• _EXERCISE DESCRIPTION_
Set down every line of the data, unchanged and complete.
====
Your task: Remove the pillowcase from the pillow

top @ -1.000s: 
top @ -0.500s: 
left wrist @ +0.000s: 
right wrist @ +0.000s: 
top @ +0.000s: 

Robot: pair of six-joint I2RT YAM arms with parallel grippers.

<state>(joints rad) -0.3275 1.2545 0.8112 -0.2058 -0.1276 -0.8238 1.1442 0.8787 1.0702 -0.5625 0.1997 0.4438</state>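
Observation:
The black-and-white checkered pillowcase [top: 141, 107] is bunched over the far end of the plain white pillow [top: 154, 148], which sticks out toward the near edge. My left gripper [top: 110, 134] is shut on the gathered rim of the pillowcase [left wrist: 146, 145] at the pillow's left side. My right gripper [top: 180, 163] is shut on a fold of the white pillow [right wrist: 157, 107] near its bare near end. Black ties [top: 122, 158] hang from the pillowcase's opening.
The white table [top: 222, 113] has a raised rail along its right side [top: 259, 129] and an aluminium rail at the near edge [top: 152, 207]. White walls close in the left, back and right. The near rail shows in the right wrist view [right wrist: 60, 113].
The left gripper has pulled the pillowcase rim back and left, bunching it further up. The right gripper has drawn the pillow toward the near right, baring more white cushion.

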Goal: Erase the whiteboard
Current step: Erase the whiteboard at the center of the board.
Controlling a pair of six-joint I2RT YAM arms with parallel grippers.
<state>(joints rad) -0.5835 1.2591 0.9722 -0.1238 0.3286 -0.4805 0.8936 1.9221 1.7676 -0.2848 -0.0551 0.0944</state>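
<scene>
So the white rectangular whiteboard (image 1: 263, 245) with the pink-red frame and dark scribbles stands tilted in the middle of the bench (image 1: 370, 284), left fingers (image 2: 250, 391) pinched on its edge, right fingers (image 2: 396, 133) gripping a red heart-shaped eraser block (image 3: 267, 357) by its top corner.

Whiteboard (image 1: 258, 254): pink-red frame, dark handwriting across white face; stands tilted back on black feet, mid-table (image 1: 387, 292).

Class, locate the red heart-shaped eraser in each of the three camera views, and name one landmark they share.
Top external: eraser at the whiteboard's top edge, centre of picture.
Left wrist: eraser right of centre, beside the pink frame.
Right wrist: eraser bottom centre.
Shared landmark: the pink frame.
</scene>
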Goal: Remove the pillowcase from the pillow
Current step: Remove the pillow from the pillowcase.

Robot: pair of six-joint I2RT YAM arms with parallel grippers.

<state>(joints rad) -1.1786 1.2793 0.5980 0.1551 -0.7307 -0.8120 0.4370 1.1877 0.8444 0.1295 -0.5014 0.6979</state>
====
• _ANSWER TO THE PROBLEM_
Your task: Remove the pillowcase from the pillow

top @ -1.000s: 
top @ -0.500s: 
left wrist @ +0.000s: 
right wrist @ +0.000s: 
top @ +0.000s: 

Robot: pair of six-joint I2RT YAM arms with parallel grippers.

<state>(joints rad) -0.3275 1.2545 0.8112 -0.2058 -0.1276 -0.8238 1.1442 0.8787 1.0702 -0.5625 0.1997 0.4438</state>
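Observation:
The black-and-white checkered pillowcase [top: 141, 107] is bunched over the far end of the plain white pillow [top: 154, 148], which sticks out toward the near edge. My left gripper [top: 110, 134] is shut on the gathered rim of the pillowcase [left wrist: 146, 145] at the pillow's left side. My right gripper [top: 180, 163] is shut on a fold of the white pillow [right wrist: 157, 107] near its bare near end. Black ties [top: 122, 158] hang from the pillowcase's opening.
The white table [top: 222, 113] has a raised rail along its right side [top: 259, 129] and an aluminium rail at the near edge [top: 152, 207]. White walls close in the left, back and right. The near rail shows in the right wrist view [right wrist: 60, 113].
The left gripper has pulled the pillowcase rim back and left, bunching it further up. The right gripper has drawn the pillow toward the near right, baring more white cushion.
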
Goal: Erase the whiteboard
Current step: Erase the whiteboard at the center of the board.
Controlling a pair of six-joint I2RT YAM arms with parallel grippers.
<state>(joints rad) -0.5835 1.2591 0.9722 -0.1238 0.3286 -0.4805 0.8936 1.9221 1.7676 -0.2848 -0.0551 0.0944</state>
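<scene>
So the white rectangular whiteboard (image 1: 263, 245) with the pink-red frame and dark scribbles stands tilted in the middle of the bench (image 1: 370, 284), left fingers (image 2: 250, 391) pinched on its edge, right fingers (image 2: 396, 133) gripping a red heart-shaped eraser block (image 3: 267, 357) by its top corner.

Whiteboard (image 1: 258, 254): pink-red frame, dark handwriting across white face; stands tilted back on black feet, mid-table (image 1: 387, 292).

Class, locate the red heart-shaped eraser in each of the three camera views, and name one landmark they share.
Top external: eraser at the whiteboard's top edge, centre of picture.
Left wrist: eraser right of centre, beside the pink frame.
Right wrist: eraser bottom centre.
Shared landmark: the pink frame.
</scene>
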Goal: Remove the pillowcase from the pillow
Current step: Remove the pillow from the pillowcase.

Robot: pair of six-joint I2RT YAM arms with parallel grippers.

<state>(joints rad) -1.1786 1.2793 0.5980 0.1551 -0.7307 -0.8120 0.4370 1.1877 0.8444 0.1295 -0.5014 0.6979</state>

Fully answered, the exercise is complete.